As abordagens metodológicas que vão se formando através das várias etapas de desenvolvimento dos cursos de Pós-Graduação, sofrem, como já vimos, as influências de contextos sócio-culturais e políticos mais gerais e de contextos mais próximos, relacionados com a composição do corpo docente, as orientações estabelecidas em cada curso, as decisões administrativas e políticas, o ambiente de trabalho nas disciplinas, as discussões internas, os debates sobre determinadas problemáticas etc. Em outras palavras, a história de cada curso, seu processo de desenvolvimento, seus acertos e dificuldades, suas potencialidades e limitações determinam sua própria produção. Esses contextos mais próximos queremos destacar nesta volta ao concreto histórico, contextos dinâmicos, em constante mudança, e às vezes, conflitivos, que dia a dia formam a história concreta de cada curso, e em termos gerais, caracterizam a trajetória da pesquisa neles desenvolvida e delineiam suas tendências. (GAMBOA,1987, p. 195- 196).

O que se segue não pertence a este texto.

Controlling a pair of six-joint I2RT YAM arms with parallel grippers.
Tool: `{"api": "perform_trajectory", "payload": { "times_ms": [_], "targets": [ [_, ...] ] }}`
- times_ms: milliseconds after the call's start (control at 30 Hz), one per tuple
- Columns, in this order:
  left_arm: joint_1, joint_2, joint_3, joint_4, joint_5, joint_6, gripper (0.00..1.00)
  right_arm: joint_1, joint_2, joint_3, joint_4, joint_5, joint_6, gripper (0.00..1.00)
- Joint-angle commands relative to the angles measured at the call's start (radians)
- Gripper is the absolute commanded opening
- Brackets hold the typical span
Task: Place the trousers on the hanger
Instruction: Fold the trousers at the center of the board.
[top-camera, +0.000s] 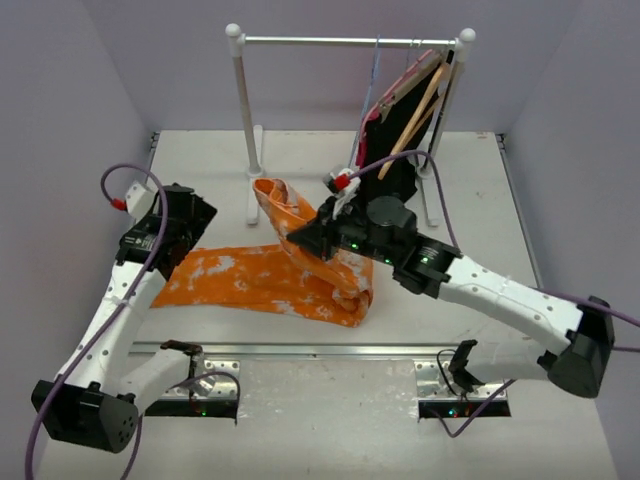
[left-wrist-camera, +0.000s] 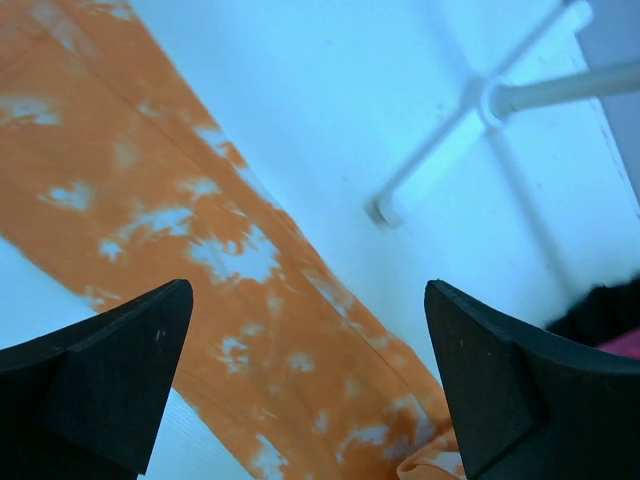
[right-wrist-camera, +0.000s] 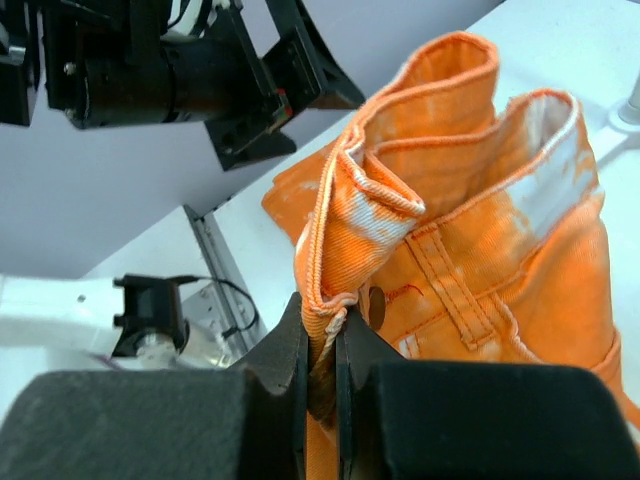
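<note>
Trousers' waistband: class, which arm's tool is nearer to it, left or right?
Right. The right tool is shut on the edge of the waistband, holding it raised. The left tool hangs open above a trouser leg, well away from the waistband.

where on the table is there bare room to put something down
Bare table at the back left, between the left wall and the rack; also between the rack and the right wall. Crowded: the middle, taken by the trousers and right gripper, and the rack's right end with hanging clothes.
</note>
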Motion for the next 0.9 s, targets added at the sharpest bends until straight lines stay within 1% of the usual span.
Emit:
{"api": "perform_trajectory", "payload": {
  "times_ms": [0, 100, 167, 200, 267, 333, 400, 433, 467, 500, 567, 633, 733, 800, 833, 867],
  "targets": [
    [0.106, 0.012, -0.065, -0.051, 0.077, 0.077, 1.0, 0.084, 0.177, 0.152, 0.253, 0.19, -0.063, 0.0],
    [0.147, -0.017, -0.105, -0.067, 0.076, 0.091, 1.0, 0.136, 0.342, 0.272, 0.287, 0.279, -0.104, 0.0],
    [0.16, -0.049, -0.095, -0.084, 0.036, 0.095, 1.0, 0.149, 0.414, 0.339, 0.282, 0.314, -0.111, 0.0],
    [0.188, -0.087, -0.07, -0.105, 0.004, 0.101, 1.0, 0.156, 0.466, 0.388, 0.278, 0.335, -0.113, 0.0],
    [0.208, -0.128, -0.034, -0.127, -0.033, 0.115, 1.0, 0.174, 0.527, 0.453, 0.278, 0.336, -0.131, 0.0],
    [0.219, -0.143, 0.002, -0.175, -0.064, 0.107, 1.0, 0.191, 0.593, 0.538, 0.234, 0.302, -0.158, 0.0],
    [0.225, -0.16, 0.062, -0.262, -0.14, 0.058, 1.0, 0.223, 0.705, 0.684, 0.196, 0.264, -0.195, 0.0],
    [0.225, -0.172, 0.08, -0.287, -0.199, 0.039, 1.0, 0.237, 0.738, 0.743, 0.18, 0.262, -0.205, 0.0],
    [0.225, -0.19, 0.1, -0.311, -0.204, 0.021, 1.0, 0.238, 0.77, 0.746, 0.18, 0.264, -0.209, 0.0],
    [0.225, -0.209, 0.134, -0.331, -0.281, 0.004, 1.0, 0.242, 0.796, 0.789, 0.169, 0.265, -0.205, 0.0],
    [0.223, -0.264, 0.166, -0.363, -0.366, -0.022, 1.0, 0.242, 0.853, 0.823, 0.183, 0.256, -0.186, 0.0],
    [0.225, -0.292, 0.203, -0.345, -0.377, 0.009, 1.0, 0.242, 0.893, 0.869, 0.182, 0.229, -0.174, 0.0],
    [0.225, -0.342, 0.235, -0.264, -0.318, 0.099, 1.0, 0.244, 1.003, 1.01, 0.171, 0.157, -0.154, 0.0],
    [0.223, -0.395, 0.243, -0.228, -0.314, 0.132, 1.0, 0.244, 1.045, 1.052, 0.171, 0.118, -0.148, 0.0],
    [0.223, -0.412, 0.248, -0.223, -0.321, 0.14, 1.0, 0.244, 1.081, 1.077, 0.167, 0.073, -0.149, 0.0],
    [0.221, -0.428, 0.252, -0.222, -0.329, 0.146, 1.0, 0.244, 1.115, 1.1, 0.164, 0.033, -0.148, 0.02]
  ]
}}
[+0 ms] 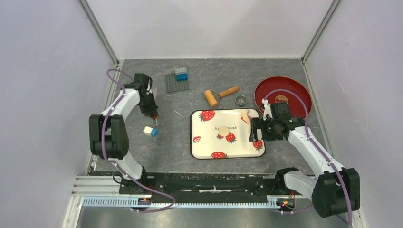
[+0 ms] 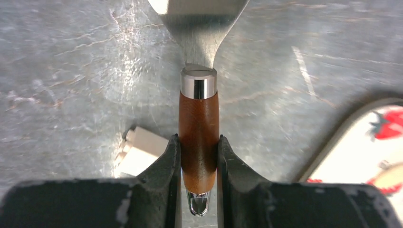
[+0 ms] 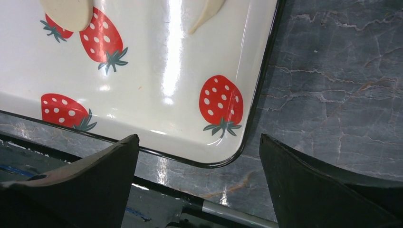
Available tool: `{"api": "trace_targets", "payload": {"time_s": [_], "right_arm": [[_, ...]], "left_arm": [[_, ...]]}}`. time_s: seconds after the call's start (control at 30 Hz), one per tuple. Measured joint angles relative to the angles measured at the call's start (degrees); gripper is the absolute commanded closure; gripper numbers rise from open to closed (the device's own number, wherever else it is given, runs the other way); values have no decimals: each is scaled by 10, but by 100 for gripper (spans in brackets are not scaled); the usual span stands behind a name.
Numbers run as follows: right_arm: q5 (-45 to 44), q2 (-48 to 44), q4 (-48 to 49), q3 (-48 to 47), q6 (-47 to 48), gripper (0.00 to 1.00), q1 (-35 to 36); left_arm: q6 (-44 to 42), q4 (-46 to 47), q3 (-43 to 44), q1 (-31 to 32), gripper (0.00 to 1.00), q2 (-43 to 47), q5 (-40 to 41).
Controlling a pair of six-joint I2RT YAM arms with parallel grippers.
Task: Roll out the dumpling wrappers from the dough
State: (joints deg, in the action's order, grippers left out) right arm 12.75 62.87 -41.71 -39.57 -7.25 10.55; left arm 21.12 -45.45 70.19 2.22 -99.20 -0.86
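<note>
The dough point(image 1: 223, 128) lies as a flat, roundish pale patch near the middle of the tray point(image 1: 206, 130), next to a strawberry print. A second dough piece point(image 1: 244, 114), smaller and less regular, sits by the tray's far right corner. In the right wrist view both pieces show only in part at the top edge, over the glossy white tray floor.

The right end effector point(image 1: 256, 129) hovers over the tray's right side with its fingers point(image 3: 90, 185) spread wide and nothing between them. Below them is the tray's near right corner with one strawberry print.

Beyond the tray on the counter point(image 1: 180, 137) lie the roller point(image 1: 218, 95) and, just to its right, the small metal ring point(image 1: 241, 100). A red plate point(image 1: 283, 97) sits at the far right. A grey baseplate point(image 1: 177, 83) with a blue brick on it lies at the far left.

The left end effector point(image 1: 153, 114) is well to the left of the tray, pointed down at the counter. Its fingers point(image 2: 168, 166) are pinched on the brown wooden handle of a scraper point(image 2: 198, 118), whose steel blade lies ahead of them. A small white and blue block point(image 1: 150, 131) sits just beside it on the counter.
</note>
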Motion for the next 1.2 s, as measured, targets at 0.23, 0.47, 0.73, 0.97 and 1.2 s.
{"api": "trace_targets", "payload": {"time_s": [0.23,0.47,0.73,0.97,1.2], "right_arm": [[-8,-30,-31,-30,5,2,0],[0,-45,-48,-56,5,2,0],[34,-50,-69,-83,5,2,0],[118,-50,-69,-102,5,2,0],[236,-48,-44,-113,-3,2,0]], "left_arm": [[-34,30,-40,0,98,227,-63],[-80,118,-141,1,98,352,-221],[-183,167,-238,42,98,434,-360],[-273,158,-246,205,98,434,-318],[-298,130,-247,335,98,405,-198]]}}
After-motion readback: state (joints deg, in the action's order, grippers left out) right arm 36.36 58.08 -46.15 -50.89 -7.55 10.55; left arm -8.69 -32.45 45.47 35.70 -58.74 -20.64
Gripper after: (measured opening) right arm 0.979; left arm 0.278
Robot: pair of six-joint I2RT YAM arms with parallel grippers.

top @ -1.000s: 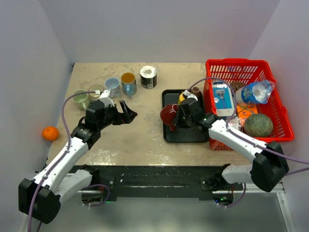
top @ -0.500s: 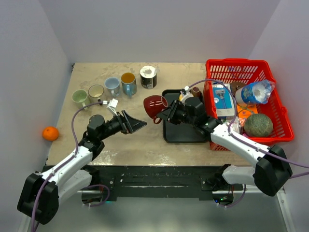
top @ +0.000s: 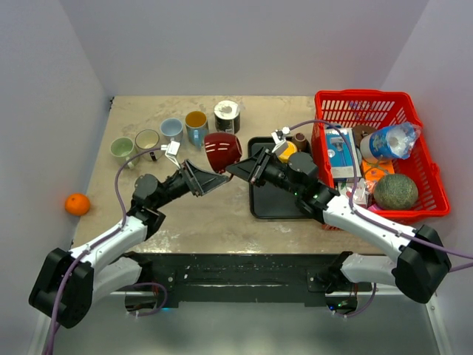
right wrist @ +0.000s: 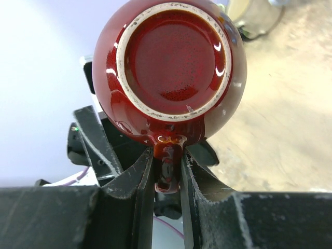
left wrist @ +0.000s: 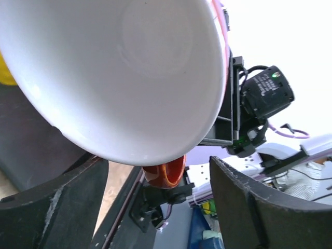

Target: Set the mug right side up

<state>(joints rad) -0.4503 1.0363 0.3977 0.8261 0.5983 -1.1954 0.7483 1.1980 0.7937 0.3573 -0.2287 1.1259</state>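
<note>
Red mug (top: 222,151) aloft over the tabletop (top: 222,214), between the mug row (top: 171,132) and the tray (top: 281,203). Tipped over, mouth toward the left arm, base toward the right.

Pinched by the handle in the right pincer (right wrist: 167,171), clamped nearly closed on that thin loop. Left pincer (left wrist: 155,207) spread wide, one jaw either side of the rim, just below the white interior. Contact with the rim impossible to confirm.

Glazed ceramic by the look: rigid, moderately heavy, slick, and likely to chip or shatter if dropped onto the hard top. Held by the handle alone, so prone to swing or twist about that narrow grip.

Probably best taken by the left pincer across the wall at the rim, one jaw inside and one outside, or else across the whole body. Squeeze firmly, not hard. Release the handle only after securing that second hold. Then rotate mouth up and set down gently, base flat.
</note>
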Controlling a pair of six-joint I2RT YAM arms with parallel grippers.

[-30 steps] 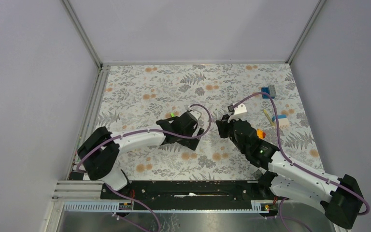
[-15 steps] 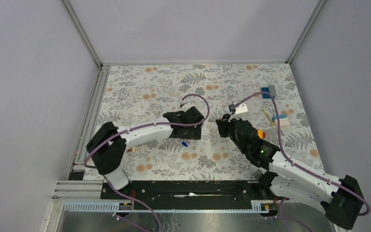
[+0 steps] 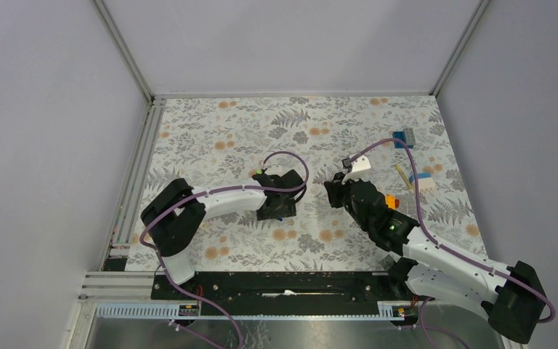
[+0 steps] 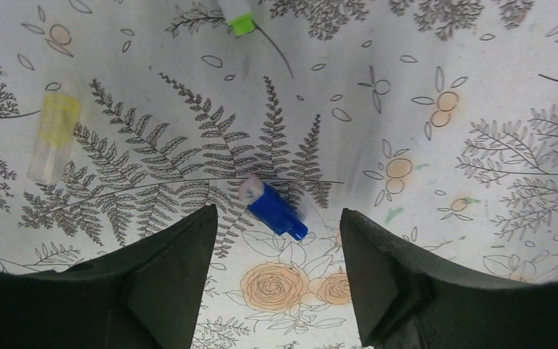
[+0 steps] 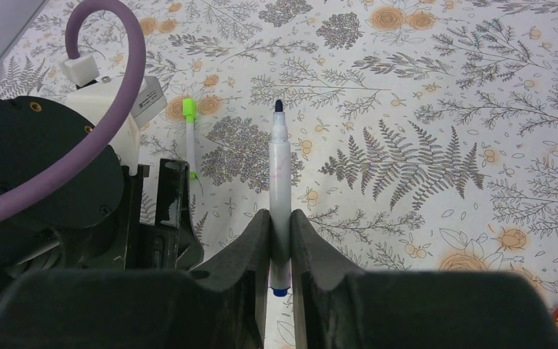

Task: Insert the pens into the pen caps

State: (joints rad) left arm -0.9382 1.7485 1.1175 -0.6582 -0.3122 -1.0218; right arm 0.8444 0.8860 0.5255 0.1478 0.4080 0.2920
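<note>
Looking around: grey walls (image 3: 298, 43), floral tabletop (image 3: 225, 138), two caps (image 4: 276, 211) (image 4: 53, 138), three pens (image 5: 280, 182) (image 5: 189, 142) (image 3: 402, 175); left end effector (image 4: 277, 243) spread, right end effector (image 5: 280, 218) pinching one.

A robotics lab test cell; plain grey panels (image 3: 43, 109) in aluminium framing (image 3: 123, 51) enclose a floral-clothed tabletop (image 3: 211, 131); a left arm (image 3: 221, 203) and a right arm (image 3: 450, 258), trailing purple cables (image 3: 290, 156), bolt to a black rail (image 3: 276, 285).

Left fingers (image 4: 167, 283) apart, low, left arm (image 3: 225, 198) folded inward; right fingers (image 5: 243, 262) tight together, right arm (image 3: 443, 254) outstretched.
</note>
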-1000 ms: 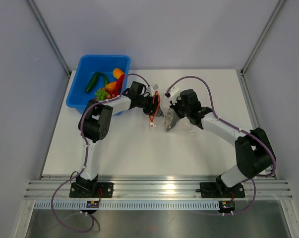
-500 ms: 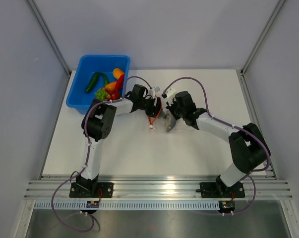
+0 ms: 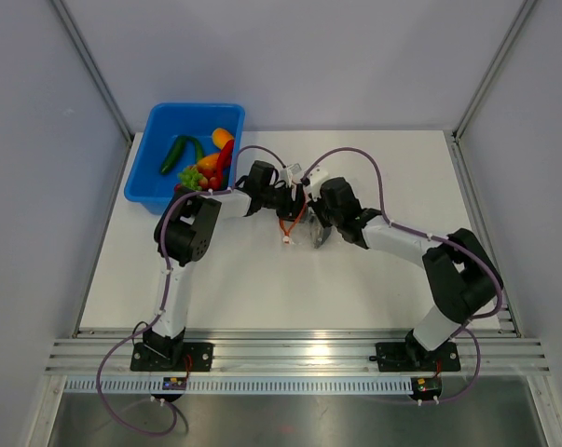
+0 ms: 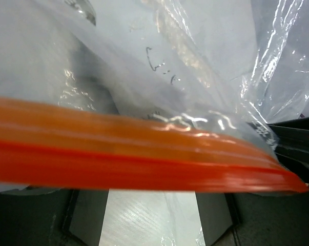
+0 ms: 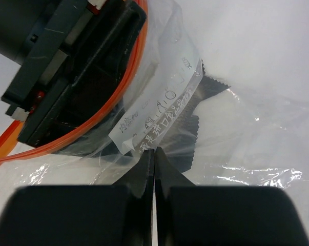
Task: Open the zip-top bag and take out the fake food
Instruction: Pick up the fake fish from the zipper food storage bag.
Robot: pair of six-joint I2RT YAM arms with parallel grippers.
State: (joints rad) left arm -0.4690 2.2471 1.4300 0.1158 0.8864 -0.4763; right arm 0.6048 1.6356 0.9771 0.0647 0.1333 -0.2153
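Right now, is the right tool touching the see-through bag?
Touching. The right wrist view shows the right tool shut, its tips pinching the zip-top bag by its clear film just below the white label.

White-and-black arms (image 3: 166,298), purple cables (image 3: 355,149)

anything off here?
No spill or tear visible. Only oddity: the zip-top bag is crumpled between the arms, its orange zip strip stretched across the open left gripper; right gripper pinches the film. A dark jagged piece sits inside.
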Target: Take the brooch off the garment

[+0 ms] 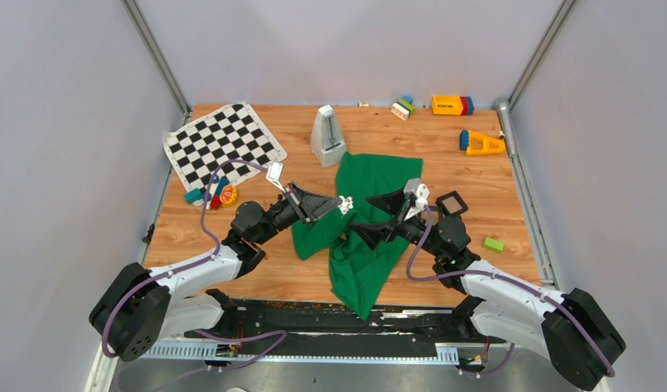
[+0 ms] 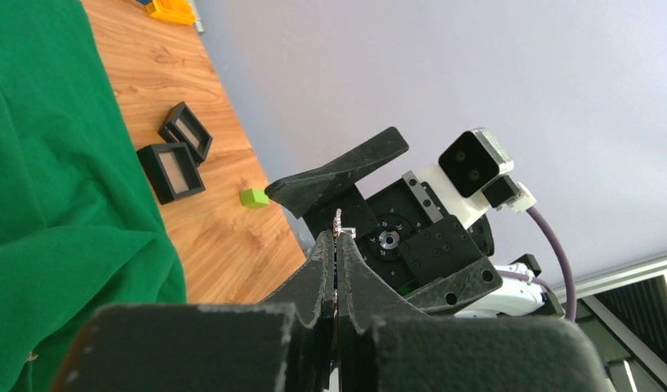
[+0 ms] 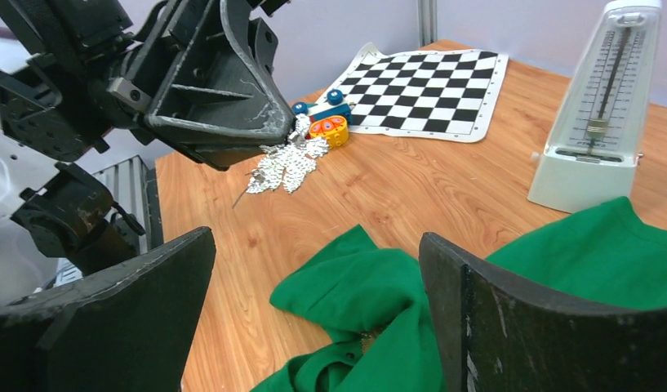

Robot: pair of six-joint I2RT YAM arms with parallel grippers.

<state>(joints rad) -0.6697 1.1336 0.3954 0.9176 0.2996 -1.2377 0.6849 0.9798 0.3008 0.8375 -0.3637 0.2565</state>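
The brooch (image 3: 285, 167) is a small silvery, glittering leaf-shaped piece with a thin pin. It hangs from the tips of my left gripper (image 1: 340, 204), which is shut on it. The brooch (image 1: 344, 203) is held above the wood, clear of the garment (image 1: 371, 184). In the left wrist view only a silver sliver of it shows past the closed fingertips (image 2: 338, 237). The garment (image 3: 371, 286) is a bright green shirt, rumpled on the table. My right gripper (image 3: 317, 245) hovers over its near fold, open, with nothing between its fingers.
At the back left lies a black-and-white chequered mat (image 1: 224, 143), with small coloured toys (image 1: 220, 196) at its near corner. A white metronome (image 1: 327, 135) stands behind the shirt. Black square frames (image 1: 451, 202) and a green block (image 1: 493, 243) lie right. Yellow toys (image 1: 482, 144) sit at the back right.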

O autor argumenta ainda que, subjacente a estas abordagens metodológivas, está

[...] uma visão de mundo que o pesquisador consciente ou inconscientemente deixa mais ou menos transparecer no seu relatório, dissertação ou tese. A visão de mundo, tida como categoria cognitiva mais abrangente, por organizar os elementos presentes na pesquisa num todo lógico, permite desvendar a relação entre os processos do conhecimento e os interesses que os orientam. Nesse sentido, cada abordagem metodológica está vinculada a um determinado interesse de conhecimento. (GAMBOA, 1987, p. 211-212).

Desse modo, a análise do autor parece estar em sintonia com a categoria fleckiana "estilo de pensamento", compreendida como um conjunto de pressupostos, tácitos ou explícitos, conscientes ou inconscientes, a partir dos quais em qualquer campo do saber ocorre o conhecimento. Para Fleck (1986), a todo estilo de pensamento corresponde "[...] a disposição para o sentir seletivo e para a ação conseqüentemente dirigida" (p. 145) ou "[...] a disposição para um perceber dirigido, orientado para ver e agir de uma maneira e não de outra" (p. 111).